INSTRUCTIONS FOR THE TASK: Only a slice of the listing below is wanted. Retype the lines from the one containing "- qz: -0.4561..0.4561" through the one containing "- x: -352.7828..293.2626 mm", exactly, both ends included.

═════ DATA BELOW

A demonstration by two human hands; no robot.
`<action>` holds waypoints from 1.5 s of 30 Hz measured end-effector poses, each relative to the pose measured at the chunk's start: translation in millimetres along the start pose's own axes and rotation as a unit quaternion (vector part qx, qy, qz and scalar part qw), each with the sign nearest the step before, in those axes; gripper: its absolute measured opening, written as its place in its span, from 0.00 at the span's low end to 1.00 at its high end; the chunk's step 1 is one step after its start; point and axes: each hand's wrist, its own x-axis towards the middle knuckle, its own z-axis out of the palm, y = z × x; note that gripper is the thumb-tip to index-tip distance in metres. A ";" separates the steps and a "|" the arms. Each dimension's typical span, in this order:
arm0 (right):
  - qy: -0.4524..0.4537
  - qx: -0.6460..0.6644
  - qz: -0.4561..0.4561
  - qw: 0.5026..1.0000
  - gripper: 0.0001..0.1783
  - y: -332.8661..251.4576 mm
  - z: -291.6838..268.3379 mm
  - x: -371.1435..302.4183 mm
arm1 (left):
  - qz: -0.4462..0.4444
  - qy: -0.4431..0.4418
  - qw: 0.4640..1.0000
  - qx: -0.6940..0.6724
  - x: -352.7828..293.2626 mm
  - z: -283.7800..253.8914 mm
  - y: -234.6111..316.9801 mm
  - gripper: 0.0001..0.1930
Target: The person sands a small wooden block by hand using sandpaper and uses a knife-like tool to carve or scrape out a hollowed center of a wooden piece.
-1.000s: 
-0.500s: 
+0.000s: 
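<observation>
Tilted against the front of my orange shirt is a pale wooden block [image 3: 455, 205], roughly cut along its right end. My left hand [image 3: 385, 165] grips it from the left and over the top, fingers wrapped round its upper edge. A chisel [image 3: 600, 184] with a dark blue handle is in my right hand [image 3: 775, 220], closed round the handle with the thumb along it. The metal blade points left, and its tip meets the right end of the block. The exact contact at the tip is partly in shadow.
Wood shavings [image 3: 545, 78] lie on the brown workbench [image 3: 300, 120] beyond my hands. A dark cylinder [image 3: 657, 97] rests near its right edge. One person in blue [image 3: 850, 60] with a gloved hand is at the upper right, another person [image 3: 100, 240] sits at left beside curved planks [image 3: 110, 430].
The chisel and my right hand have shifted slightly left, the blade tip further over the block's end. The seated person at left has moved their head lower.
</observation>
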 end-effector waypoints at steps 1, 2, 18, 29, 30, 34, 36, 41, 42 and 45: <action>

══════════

ANSWER TO THIS EXERCISE:
  - qz: -0.4561..0.4561
  - qw: 0.5026..1.0000
  - gripper: 0.0001..0.1783
  - y: -332.8661..251.4576 mm
  - z: -291.6838..268.3379 mm
  - x: -371.1435..302.4183 mm
arm1 (left):
  - qz: -0.4462..0.4444
  - qy: -0.4431..0.4418
  - qw: 0.4640..1.0000
  - qx: -0.6940..0.6724
  - x: -352.7828..293.2626 mm

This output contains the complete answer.